"Krone": Schon dreimal in deiner Karriere hast du in Zagreb den Titel einer "Schneekönigin" gewonnen. Ist das eines deiner Lieblingsrennen?
Marlies Schild: Ich fahre jedenfalls gern nach Zagreb. Das Rennen ist immer bestens organisiert, es sind dort immer viele Zuschauer. Und es ist wieder etwas ganz anderes von der Strecke her.
"Krone": Nachtslaloms sind ja eine deiner Spezialitäten.
Schild: Ach, eigentlich ist es mir egal, ob wir bei Tages- oder beim Flutlicht fahren. Aber in der Früh ausschlafen zu können, das ist schon etwas, was mir gefällt.
"Krone": In Zagreb könntest du erstmals in deiner Karriere den fünften Sieg in Serie einfahren. Ist dir das wichtig?
Schild: Das muss passieren, das kann man nicht planen. Und wichtig? Ich weiß nicht. Statistiken sind ja ganz nett, aber eigentlich erst nach dem Rennen. Im Starthaus hat das nichts verloren. Da sind alle Serien uninteressant. Ich denke in diesen Momenten auch wirklich nicht dran.
"Krone": Den Weltrekord bei Siegesserien hält Ingemar Stenmark. Er hat 14 Riesentorläufe in Folge gewonnen.
Schild: Oh – das ist richtig viel. Eigentlich kaum vorstellbar.
"Krone": War es früher leichter, solche Serien aufzustellen?
Schild: Leichter würde ich nicht unbedingt sagen. Anders auf jeden Fall. An der Spitze ist es enger geworden, das zeigen ja auch die Zeitrückstände. Und was früher sicher besser für die Topstars war: Es gab die 30er-Regel ja noch nicht.
"Krone": Was die Ski-Welt verblüfft, ist die Selbstverständlichkeit deiner Slalom-Läufe. Wie leicht fällt dir denn das Siegen?

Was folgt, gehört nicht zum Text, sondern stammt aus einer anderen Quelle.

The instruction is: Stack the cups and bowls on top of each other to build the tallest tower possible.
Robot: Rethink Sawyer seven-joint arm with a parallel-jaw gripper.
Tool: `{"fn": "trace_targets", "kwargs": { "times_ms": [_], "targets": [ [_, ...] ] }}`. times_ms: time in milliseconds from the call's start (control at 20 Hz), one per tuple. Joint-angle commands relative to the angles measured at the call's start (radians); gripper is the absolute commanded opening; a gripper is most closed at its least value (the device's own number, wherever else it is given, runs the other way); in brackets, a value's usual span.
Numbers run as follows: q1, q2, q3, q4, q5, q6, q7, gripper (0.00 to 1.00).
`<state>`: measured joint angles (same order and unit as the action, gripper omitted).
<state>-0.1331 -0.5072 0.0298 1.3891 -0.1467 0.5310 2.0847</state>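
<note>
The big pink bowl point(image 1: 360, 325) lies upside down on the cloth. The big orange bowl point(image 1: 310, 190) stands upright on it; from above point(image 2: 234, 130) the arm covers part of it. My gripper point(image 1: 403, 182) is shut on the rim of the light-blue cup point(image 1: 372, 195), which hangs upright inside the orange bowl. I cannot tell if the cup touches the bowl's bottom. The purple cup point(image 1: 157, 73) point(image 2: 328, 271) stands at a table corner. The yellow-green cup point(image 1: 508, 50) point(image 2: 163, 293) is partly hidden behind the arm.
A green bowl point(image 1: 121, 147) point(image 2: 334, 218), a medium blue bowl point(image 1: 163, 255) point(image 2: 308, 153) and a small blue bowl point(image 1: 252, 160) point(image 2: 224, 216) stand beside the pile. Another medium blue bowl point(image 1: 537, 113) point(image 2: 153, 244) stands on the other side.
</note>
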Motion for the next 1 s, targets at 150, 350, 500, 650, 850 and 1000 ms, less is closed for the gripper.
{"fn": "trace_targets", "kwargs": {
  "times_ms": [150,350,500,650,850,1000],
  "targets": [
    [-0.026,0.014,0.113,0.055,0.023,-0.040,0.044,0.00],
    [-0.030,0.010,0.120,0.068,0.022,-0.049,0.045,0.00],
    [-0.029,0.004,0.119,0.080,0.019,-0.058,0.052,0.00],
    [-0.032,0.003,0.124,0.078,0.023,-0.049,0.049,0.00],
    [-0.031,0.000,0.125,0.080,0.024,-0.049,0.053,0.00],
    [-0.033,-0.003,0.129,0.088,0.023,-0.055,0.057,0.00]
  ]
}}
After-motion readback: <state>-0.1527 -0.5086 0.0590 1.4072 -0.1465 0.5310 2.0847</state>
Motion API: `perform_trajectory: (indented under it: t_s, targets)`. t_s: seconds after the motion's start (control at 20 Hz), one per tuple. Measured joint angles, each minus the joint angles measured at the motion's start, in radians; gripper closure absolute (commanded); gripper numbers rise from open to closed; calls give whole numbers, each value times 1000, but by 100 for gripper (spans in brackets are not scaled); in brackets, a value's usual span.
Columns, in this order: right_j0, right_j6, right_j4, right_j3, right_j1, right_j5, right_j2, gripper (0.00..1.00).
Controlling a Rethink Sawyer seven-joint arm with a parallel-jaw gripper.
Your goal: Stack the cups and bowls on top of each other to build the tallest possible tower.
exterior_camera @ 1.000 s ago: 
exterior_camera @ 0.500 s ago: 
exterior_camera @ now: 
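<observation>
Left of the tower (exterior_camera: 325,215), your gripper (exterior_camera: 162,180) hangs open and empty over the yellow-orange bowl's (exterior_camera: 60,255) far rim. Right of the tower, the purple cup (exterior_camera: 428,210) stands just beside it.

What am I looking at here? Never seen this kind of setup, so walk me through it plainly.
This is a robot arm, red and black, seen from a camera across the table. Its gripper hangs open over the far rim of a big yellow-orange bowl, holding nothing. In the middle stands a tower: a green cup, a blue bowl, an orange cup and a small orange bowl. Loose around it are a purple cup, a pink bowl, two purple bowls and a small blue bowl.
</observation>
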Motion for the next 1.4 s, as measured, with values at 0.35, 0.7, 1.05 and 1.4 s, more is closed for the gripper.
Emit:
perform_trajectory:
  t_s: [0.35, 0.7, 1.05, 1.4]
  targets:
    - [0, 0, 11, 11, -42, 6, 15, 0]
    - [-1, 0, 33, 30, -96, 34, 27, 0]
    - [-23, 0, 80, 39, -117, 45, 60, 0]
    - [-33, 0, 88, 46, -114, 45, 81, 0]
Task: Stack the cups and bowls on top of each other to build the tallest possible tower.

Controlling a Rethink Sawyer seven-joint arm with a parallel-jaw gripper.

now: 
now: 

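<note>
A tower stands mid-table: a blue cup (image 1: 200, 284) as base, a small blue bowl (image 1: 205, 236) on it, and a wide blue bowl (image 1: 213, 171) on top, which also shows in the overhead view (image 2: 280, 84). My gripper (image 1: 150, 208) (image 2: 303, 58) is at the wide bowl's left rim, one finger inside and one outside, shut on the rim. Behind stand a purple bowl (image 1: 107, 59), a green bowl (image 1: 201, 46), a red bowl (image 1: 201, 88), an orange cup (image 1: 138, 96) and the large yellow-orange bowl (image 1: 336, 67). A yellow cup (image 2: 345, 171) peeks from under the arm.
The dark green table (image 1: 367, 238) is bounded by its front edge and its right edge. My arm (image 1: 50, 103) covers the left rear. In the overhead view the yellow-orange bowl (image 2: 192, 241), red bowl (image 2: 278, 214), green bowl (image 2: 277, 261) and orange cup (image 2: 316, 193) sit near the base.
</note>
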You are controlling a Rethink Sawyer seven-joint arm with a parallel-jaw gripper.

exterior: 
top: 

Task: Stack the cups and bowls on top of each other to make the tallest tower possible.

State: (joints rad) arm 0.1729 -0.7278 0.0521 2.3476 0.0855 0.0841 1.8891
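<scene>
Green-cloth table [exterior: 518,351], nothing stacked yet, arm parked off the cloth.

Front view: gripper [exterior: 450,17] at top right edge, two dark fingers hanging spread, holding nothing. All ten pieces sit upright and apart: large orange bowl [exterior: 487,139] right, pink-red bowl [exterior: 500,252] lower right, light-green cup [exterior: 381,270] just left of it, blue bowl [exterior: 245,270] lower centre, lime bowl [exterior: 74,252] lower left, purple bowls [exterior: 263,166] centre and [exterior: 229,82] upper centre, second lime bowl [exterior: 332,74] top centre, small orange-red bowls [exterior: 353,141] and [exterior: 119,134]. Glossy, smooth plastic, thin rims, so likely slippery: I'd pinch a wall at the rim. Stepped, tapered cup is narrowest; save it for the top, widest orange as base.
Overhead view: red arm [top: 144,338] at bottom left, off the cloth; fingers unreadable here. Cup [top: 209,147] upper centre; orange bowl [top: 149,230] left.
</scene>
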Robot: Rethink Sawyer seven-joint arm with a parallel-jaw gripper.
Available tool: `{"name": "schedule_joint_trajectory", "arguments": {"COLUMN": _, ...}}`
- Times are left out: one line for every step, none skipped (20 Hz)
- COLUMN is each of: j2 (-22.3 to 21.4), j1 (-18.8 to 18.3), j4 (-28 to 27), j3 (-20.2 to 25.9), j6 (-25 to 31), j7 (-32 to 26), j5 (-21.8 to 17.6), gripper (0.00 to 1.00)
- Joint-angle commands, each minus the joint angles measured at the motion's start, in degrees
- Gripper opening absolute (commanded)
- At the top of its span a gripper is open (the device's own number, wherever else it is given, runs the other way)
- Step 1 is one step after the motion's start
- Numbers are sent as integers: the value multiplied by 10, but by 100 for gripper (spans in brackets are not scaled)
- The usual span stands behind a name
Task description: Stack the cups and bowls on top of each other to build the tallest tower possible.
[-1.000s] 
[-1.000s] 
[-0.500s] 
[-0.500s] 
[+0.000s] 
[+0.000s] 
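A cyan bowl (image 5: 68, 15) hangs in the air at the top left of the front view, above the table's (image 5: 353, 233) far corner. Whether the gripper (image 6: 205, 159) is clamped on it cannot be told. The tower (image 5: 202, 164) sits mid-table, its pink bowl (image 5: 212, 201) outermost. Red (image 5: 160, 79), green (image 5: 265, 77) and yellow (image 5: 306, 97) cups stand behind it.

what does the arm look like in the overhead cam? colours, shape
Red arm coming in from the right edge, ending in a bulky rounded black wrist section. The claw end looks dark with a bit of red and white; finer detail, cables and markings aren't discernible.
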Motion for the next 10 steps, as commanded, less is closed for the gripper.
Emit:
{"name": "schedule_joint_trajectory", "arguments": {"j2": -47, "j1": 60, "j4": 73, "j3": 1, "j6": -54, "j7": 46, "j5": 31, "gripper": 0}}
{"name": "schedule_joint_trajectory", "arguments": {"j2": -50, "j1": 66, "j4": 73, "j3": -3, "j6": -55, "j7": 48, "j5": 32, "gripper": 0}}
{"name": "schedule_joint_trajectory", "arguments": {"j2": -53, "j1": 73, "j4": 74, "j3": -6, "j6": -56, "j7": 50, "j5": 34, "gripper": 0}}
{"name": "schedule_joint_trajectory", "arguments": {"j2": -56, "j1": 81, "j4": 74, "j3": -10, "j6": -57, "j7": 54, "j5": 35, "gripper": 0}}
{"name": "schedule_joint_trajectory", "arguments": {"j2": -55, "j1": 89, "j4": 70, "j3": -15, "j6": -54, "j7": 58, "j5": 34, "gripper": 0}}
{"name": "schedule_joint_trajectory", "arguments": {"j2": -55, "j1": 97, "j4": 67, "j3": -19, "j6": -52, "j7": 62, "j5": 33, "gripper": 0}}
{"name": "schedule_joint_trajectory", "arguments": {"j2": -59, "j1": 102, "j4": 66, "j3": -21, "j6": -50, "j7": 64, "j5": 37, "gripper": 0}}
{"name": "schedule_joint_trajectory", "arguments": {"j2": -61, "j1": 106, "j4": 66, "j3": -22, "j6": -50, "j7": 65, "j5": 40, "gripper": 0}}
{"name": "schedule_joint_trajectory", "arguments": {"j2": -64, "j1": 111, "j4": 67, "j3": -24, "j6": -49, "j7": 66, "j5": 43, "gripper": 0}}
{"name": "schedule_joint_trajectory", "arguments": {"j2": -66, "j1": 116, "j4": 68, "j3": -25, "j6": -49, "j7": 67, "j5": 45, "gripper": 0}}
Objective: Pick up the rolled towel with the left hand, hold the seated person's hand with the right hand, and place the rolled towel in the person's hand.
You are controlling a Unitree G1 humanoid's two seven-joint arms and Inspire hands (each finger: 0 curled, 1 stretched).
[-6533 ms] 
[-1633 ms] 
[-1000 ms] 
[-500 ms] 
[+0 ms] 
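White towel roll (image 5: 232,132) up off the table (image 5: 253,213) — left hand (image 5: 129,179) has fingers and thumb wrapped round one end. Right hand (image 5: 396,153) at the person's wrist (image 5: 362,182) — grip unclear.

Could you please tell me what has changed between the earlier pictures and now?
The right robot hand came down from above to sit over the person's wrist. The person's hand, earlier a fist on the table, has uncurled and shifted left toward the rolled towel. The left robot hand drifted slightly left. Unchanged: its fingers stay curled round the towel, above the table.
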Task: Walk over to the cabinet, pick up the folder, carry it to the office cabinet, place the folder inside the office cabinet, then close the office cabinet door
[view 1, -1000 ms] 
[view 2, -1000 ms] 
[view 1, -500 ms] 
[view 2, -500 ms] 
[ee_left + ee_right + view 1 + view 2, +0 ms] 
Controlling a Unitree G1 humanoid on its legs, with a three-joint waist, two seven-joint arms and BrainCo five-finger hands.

Schild: Von leicht kann nicht die Rede sein. Ich versuche natürlich, so locker wie nur möglich an die Sache heranzugehen. Aber es ist schon immer ein Kampf, das könnt ihr mir glauben. Selbst wenn es vielleicht immer sehr ruhig aussieht. Nein, keine Spur von leicht. Schließlich wird der Druck ja auch nicht wirklich kleiner.
"Krone": Und packst du in jedem Rennen 100 Prozent deines Leistungsvermögens aus?
Schild: Eigentlich schon. Es gibt nur manchmal Passagen, bei denen ich mehr oder weniger dosiere. Aber sonst versuche ich auf 100 Prozent zu kommen.